An introduction to dirty data and cleaning in Tableau Prep

What is dirty data and why is it bad?

Dirty data refers to data that contains erroneous, false or missing information. Examples of dirty data can be:

  • Duplicate data
  • Typos
  • Null values
  • Wrong formatting
  • Data that violates set rules
  • Extra value

This is just a fraction and any data that can compromise the integrity of the data set and future analysis can be classified as dirty data.

Dirty data causes inaccurate results and false analysis. This results in wasted resources, loss of time and money. Often having to redo the work done and clean the data.


Using Tableau prep to clean data

We can clean up our data using tableau prep and its abundance of tools.
For this example, we will be using a data set on video games sold by various companies on various consoles throughout the years.
We want to analyse the games released from 2000-2015 and see if the game user and critical rating have any effect on the global sales.
Below we can see the source xlsx file when imported into Tableau prep

First, we want to identify the information we need. In this case, it would be the name of the game (Name), Year it was released (Year_of_Release), Game scores (Critic_Score & User_Score), and Global sales (Global_Sales).
As we can see our data set is filled with columns and information that we don't need such as region sales, developer, etc.
We can start cleaning this data by filtering out information and columns that we don't need. When first importing the data, under the input function we can choose what columns we wish to keep by either ticking what we wish to keep or unticking to remove from the data set.

Once we have filtered our data we can move on and insert the next step by pressing the "+" icon and selecting the next step. In this case, we want the clean step option.

Here we can see our fully filtered dataset, visually inspecting this data set we can already see some incorrect, missing, or extra data. Usually, there would be tens of thousands of rows of data (or more), that visual inspection would be impossible. However, for learning purposes and to point out how data can be cleaned, we have a small data set that we can visually inspect.
Below I have circled and annotated the dirty data and what has to be fixed.

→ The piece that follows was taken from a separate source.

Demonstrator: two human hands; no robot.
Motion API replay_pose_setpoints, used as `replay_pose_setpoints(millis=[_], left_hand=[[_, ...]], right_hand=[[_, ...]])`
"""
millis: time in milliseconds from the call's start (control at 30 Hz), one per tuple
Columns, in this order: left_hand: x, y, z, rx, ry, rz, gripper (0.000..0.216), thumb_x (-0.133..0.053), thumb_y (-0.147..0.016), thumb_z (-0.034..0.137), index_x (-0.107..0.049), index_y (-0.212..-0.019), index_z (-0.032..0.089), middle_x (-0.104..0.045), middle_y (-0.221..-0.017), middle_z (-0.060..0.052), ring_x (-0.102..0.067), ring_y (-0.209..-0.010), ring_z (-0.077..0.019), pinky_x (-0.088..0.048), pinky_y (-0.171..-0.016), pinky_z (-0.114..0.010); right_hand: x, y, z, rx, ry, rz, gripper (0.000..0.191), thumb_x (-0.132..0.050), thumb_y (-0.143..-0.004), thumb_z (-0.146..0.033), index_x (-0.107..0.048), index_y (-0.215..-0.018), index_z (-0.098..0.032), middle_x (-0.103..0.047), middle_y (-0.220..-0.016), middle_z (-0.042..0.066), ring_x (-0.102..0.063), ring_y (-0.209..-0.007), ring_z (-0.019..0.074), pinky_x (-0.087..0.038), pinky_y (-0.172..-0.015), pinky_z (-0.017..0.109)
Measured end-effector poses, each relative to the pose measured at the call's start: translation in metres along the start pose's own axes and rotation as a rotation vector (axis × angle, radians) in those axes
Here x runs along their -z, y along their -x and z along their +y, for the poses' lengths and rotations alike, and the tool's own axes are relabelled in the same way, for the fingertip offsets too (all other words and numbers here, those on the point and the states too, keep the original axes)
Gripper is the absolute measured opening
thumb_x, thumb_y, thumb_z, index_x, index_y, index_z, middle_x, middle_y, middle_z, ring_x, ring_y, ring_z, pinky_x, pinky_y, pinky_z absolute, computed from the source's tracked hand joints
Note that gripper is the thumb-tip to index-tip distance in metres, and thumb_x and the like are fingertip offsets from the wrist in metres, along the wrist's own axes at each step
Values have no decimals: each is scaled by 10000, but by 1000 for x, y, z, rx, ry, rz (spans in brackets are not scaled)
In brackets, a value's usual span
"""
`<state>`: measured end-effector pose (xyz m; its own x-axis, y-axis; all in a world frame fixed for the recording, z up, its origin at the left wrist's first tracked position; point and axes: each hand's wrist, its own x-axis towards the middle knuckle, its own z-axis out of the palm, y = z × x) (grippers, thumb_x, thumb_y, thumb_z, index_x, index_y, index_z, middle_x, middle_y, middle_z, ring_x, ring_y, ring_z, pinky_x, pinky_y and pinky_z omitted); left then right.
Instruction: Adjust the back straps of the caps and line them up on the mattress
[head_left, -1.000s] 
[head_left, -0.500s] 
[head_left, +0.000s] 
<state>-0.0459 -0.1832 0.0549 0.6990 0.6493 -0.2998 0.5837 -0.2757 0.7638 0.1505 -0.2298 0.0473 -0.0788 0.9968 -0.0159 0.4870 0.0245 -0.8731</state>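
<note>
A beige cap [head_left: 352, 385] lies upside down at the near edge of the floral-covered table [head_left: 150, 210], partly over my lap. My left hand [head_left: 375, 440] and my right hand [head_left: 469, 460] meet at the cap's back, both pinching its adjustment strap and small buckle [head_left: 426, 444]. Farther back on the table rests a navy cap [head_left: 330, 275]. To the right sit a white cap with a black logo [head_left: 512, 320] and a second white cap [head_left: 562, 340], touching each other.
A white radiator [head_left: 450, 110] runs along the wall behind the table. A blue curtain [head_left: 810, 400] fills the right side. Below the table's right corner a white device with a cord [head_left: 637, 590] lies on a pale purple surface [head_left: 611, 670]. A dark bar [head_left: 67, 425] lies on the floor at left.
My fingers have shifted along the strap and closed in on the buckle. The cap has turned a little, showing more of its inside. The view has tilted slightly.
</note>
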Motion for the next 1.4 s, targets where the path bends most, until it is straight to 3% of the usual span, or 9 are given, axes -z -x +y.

Here we can see what tools to use and how to deal with and correct each one of these problems.


1) Removing Punctuation

If we have a field where we know punctuation should not be present we can use the following tool to quickly remove any punctuation from any data in that column

remove-punctuation-2

This is great in instances where you know punctuation shouldn't be present such as names, location, formatted data, or if you know the data should follow that particular rule.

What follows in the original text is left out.